Sept/Oct/Nov 2013

Dead Center

Two new accounts of the 2012 campaign show just how Team Obama gave America the business

Thomas Frank


On page 102 of The Center Holds, former Newsweek columnist Jonathan Alter’s account of the 2012 election (and his second book about the presidency of Barack Obama), we learn that the president was facing a problem as his 2012 “reelect” approached: Liberals didn’t particularly care what happened to him. “Reenergizing the base was tough,” Alter writes. Fortunately, however, Obama got an assist in this task from right-wing governors such as Scott Walker of Wisconsin and John Kasich of Ohio, whose wars on public-employee unions and their pensions “proved to be powerful motivators for the base.” Clever Obama campaign people noticed the anger that these Republicans had stirred up, and they used it to organize voters on the ground in the ever-crucial swing state of Ohio.

Then, on page 161, we learn that while Obama was happy to pocket the electoral dividends that these state-level controversies generated, he wasn’t truly upset with governors who attacked the pensions paid to members of public-employee unions. “Months before Scott Walker was elected governor of Wisconsin,” Alter writes, “Obama told aides that pensions had become ‘ridiculous—they’re bankrupting the states.’” In fact, as Alter continues, Obama sort of wanted to pull a Scott Walker of his own; he hoped “to reform the federal pension system” with the idea of slashing retirement benefits for federal workers, and he “reviewed federal sick day rules” to see how those workplace gains might be cut as well.

In other words, if you are a liberal—a member of the Democratic “base”—you just got played. But I advise you not to complain about it in a way that Barack Obama is likely to hear. Consider what befell Cornel West, a well-known public intellectual, who once traveled the country telling audiences, in Alter’s words, that “Obama wasn’t a true progressive.” This annoyed the president. As Alter tells the tale, Obama proceeded to corner West at an event in 2010 and dress him down with these words: “I’m not progressive? What kind of shit is this?” This beat-down strikes me as a little unfair, since no one would dare reply to the president of the United States in a similar way in public, but Alter suggests that it was another triumph for Obama; elsewhere in the book, he even writes of Obama “reaming out” West with the remark.
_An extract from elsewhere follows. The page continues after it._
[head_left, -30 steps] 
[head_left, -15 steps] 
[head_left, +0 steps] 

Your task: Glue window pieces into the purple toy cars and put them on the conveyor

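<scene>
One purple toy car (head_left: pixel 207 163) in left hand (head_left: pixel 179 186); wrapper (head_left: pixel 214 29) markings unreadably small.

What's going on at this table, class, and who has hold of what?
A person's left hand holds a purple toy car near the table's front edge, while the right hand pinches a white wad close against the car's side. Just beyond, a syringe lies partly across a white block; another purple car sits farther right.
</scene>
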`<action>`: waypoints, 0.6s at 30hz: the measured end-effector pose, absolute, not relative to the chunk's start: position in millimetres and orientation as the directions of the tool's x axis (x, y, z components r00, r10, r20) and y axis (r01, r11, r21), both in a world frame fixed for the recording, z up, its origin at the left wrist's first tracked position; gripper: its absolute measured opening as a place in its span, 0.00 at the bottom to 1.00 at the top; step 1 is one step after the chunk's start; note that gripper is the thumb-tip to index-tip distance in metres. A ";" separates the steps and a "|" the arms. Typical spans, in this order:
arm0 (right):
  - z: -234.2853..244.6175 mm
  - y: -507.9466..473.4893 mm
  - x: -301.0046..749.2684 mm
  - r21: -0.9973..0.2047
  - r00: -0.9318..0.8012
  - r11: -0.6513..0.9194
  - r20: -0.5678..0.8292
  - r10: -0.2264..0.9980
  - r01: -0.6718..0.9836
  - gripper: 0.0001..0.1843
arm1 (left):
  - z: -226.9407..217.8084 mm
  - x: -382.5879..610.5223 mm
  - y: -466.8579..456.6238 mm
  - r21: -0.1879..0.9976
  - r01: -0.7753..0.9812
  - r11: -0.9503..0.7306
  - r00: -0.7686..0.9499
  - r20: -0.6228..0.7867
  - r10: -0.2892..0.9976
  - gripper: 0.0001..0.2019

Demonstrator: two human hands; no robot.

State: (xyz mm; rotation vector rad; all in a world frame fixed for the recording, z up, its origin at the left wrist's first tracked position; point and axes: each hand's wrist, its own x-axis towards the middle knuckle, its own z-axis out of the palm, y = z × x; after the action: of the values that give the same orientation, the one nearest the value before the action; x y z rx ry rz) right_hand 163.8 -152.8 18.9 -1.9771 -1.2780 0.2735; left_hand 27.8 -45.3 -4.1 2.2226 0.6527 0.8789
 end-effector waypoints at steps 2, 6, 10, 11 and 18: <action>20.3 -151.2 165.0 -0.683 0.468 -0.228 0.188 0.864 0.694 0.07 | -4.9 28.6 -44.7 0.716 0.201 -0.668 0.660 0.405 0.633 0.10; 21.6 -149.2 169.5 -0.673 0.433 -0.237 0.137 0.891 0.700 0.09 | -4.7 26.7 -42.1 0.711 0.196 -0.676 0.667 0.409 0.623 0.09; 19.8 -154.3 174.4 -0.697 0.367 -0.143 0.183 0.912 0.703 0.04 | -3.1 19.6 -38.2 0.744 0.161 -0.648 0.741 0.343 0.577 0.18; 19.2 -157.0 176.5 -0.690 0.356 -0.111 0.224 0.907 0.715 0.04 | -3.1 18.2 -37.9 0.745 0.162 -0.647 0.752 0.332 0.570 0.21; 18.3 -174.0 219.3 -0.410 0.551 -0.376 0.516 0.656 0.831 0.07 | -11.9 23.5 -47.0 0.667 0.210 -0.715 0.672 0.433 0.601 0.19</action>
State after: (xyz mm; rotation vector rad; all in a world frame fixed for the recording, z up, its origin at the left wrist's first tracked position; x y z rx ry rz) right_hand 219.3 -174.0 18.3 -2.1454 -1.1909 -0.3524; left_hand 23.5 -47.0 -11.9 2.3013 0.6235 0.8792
This one falls apart even faster than the story about expressing solidarity with midwestern union sympathizers. About six inches down from the paragraph describing Cornel West’s doubts about Obama’s progressivism, Alter relates in passing that Obama and his education secretary “were fed up with teachers union traditionalists” and wanted to build a coalition to fight them. Alter has just proved West’s point—indeed, he proves it many times over in the course of the book—and yet he seems not to notice.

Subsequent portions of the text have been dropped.